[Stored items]
□ □ □ □ □ □ □

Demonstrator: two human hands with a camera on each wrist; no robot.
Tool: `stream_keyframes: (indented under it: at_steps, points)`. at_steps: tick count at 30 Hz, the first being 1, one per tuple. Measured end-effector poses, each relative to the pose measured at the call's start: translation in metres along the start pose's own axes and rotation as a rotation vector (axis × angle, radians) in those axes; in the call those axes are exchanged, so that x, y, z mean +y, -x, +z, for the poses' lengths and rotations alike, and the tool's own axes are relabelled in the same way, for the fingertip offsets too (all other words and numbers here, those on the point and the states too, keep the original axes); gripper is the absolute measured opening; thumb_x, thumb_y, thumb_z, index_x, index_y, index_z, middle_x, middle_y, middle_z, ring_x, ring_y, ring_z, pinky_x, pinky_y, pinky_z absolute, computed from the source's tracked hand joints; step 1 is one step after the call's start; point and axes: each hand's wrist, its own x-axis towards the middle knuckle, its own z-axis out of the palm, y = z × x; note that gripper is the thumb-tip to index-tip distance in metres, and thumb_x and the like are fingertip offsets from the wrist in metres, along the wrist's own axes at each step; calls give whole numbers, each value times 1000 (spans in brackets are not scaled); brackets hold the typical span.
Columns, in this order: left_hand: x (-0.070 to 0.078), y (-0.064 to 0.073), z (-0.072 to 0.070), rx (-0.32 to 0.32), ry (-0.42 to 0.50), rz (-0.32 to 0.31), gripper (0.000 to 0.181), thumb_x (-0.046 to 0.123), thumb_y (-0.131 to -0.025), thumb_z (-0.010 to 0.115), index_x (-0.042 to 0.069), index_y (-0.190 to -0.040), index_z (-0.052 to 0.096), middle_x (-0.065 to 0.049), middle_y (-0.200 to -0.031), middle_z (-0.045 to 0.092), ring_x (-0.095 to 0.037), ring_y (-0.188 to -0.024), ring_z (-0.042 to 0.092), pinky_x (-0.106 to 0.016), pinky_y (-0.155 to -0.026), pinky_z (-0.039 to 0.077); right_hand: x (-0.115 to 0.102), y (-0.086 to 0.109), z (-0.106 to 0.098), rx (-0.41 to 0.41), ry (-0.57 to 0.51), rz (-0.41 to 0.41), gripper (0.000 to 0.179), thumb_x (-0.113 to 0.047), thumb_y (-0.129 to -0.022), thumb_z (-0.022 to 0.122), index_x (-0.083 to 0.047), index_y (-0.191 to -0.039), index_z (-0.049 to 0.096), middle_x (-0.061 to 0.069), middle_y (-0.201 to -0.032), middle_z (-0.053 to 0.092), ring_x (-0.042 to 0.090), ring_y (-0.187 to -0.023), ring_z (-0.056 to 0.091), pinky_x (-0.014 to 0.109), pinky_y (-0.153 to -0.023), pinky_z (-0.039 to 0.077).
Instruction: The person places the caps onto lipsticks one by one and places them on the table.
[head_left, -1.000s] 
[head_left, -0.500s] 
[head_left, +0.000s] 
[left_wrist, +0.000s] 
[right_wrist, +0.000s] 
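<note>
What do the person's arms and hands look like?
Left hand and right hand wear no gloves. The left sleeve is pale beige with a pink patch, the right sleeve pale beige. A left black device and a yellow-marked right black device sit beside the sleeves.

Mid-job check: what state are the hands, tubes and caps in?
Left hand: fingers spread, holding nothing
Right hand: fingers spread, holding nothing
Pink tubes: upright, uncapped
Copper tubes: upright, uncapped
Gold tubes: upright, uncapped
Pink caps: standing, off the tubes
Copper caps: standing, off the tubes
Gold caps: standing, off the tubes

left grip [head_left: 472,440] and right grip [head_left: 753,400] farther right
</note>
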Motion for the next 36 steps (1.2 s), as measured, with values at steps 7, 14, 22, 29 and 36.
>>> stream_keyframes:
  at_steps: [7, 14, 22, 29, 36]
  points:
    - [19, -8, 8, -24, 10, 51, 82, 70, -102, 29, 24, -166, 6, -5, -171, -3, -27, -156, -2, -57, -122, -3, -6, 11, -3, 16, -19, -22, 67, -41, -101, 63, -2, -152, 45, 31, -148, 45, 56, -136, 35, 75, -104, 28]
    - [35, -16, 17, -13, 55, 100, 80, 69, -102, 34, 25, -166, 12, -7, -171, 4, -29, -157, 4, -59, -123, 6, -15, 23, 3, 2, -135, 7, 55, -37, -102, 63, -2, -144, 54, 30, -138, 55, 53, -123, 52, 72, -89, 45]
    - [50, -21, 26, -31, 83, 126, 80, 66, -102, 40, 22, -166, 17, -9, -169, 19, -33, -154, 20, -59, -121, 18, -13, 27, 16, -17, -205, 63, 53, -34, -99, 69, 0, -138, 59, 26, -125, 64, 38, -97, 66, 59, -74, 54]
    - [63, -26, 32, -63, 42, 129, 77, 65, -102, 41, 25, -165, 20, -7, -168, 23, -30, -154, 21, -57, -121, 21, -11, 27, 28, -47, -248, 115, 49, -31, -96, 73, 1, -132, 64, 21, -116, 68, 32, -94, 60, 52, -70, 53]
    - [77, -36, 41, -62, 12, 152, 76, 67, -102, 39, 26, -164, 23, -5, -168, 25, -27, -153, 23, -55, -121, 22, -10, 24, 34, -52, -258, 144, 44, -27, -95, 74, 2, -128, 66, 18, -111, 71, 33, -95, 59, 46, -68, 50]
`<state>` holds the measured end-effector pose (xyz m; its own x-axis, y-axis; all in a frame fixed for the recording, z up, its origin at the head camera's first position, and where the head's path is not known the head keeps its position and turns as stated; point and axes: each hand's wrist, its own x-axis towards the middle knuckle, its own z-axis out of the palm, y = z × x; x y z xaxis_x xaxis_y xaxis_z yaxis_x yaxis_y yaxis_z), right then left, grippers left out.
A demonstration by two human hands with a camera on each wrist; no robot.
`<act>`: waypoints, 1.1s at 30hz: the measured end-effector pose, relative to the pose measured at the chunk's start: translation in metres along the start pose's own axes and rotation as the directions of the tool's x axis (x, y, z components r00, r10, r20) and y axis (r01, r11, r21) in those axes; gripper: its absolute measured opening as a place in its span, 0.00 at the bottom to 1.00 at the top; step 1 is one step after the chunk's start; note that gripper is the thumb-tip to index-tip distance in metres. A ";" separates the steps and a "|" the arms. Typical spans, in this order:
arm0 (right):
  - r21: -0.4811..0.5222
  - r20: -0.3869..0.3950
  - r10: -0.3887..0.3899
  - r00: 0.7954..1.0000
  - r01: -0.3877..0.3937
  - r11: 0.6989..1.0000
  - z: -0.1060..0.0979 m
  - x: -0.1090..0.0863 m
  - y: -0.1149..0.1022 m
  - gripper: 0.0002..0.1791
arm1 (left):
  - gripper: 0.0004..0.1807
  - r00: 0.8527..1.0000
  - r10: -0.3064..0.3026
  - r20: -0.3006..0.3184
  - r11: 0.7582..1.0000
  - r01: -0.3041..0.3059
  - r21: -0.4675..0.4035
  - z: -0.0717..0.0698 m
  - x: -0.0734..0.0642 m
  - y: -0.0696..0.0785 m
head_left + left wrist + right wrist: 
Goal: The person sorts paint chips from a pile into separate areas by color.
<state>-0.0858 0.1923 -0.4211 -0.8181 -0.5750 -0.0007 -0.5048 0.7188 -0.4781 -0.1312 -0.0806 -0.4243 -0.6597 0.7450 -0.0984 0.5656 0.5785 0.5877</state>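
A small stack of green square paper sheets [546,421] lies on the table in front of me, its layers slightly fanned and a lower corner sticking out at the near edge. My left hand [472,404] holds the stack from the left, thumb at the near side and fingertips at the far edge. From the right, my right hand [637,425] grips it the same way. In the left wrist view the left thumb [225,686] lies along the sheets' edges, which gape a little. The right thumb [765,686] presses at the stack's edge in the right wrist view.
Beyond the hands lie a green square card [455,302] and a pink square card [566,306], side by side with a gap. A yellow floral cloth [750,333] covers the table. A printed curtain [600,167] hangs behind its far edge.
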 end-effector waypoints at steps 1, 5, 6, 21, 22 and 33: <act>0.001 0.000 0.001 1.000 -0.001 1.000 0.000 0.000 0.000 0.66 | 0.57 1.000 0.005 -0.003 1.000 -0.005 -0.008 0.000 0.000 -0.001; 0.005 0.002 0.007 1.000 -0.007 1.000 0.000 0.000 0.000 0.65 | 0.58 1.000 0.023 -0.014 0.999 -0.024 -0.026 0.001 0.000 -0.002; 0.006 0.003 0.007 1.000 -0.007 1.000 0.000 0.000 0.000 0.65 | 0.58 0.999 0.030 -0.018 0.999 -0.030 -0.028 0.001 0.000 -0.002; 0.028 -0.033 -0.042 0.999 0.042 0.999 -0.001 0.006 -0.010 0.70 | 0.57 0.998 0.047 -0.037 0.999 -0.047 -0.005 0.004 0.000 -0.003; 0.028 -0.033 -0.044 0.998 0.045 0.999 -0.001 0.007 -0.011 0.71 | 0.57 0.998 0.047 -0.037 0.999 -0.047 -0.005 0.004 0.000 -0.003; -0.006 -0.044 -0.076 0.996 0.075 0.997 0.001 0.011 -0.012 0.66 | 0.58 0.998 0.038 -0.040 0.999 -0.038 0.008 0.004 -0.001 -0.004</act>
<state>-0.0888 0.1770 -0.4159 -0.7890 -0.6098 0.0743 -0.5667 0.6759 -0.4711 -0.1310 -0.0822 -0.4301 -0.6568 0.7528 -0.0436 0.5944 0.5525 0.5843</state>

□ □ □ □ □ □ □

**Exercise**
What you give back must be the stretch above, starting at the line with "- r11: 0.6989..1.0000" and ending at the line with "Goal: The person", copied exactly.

**Expected answer**
  - r11: 0.6989..1.0000
  - z: -0.1060..0.0979 m
  - x: -0.1090..0.0863 m
  - y: -0.1149..0.1022 m
  - gripper: 0.0002..0.1791
arm1 (left):
  - gripper: 0.0004..0.1807
  - r00: 0.8527..1.0000
  - r10: -0.3064..0.3026
  - r20: -0.3006..0.3184
  - r11: 0.7582..1.0000
  - r01: -0.3041..0.3059
  - r21: -0.4675..0.4035
  - z: -0.0717..0.0698 m
  - x: -0.0734..0.0642 m
  - y: -0.0696..0.0785 m
head_left + left wrist + right wrist: 
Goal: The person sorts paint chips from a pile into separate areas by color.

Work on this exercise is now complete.